TASK OBJECTIVE –
Check each line of the listing below for the word "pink" and say how many lines have it. Nothing else should be written.

RECORDS SUPPLIED –
Start of Block
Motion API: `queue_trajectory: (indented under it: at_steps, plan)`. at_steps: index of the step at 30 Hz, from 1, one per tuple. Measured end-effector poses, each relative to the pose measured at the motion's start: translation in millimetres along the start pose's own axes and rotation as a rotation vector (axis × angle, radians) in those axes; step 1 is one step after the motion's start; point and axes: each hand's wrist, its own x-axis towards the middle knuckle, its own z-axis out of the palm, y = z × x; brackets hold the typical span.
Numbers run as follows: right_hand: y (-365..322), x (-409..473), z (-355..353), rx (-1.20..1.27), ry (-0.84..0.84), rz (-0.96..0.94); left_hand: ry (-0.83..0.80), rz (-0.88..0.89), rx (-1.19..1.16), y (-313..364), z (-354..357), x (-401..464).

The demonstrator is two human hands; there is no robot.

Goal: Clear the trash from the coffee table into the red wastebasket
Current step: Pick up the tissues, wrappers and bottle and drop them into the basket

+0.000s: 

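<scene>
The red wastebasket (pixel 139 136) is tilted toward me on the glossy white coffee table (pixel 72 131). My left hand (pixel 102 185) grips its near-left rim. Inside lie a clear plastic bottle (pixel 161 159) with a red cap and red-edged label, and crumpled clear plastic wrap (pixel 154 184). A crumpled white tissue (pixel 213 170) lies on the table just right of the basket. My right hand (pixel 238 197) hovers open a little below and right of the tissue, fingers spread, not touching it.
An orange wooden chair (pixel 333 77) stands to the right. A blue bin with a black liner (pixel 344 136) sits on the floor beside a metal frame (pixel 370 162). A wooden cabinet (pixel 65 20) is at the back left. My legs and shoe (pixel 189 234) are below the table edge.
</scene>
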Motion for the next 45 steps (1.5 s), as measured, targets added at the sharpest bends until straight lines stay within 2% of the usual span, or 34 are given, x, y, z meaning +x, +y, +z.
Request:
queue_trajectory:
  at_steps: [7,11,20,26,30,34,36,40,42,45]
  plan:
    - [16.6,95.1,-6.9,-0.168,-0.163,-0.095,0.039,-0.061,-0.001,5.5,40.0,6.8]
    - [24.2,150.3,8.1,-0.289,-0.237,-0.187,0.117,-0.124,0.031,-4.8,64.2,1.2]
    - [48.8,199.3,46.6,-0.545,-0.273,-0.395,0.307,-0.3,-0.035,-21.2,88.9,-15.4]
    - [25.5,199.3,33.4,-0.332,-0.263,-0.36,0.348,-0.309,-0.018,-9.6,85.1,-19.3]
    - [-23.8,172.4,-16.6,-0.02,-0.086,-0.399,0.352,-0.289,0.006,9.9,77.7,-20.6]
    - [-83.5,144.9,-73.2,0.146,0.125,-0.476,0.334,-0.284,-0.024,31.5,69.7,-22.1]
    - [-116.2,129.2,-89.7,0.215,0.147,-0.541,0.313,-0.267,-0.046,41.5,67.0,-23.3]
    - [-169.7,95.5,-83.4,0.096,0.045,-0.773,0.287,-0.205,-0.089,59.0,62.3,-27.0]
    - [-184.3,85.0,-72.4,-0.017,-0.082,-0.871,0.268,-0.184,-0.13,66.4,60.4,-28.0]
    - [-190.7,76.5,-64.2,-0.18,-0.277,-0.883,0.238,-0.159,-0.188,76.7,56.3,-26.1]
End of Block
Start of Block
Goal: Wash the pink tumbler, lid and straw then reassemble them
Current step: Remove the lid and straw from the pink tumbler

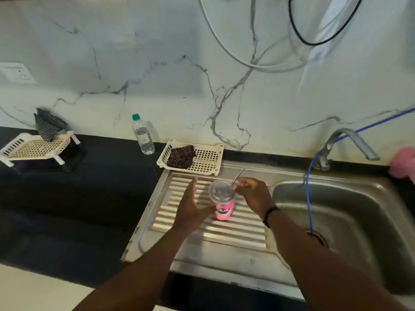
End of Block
TASK OUTPUT –
2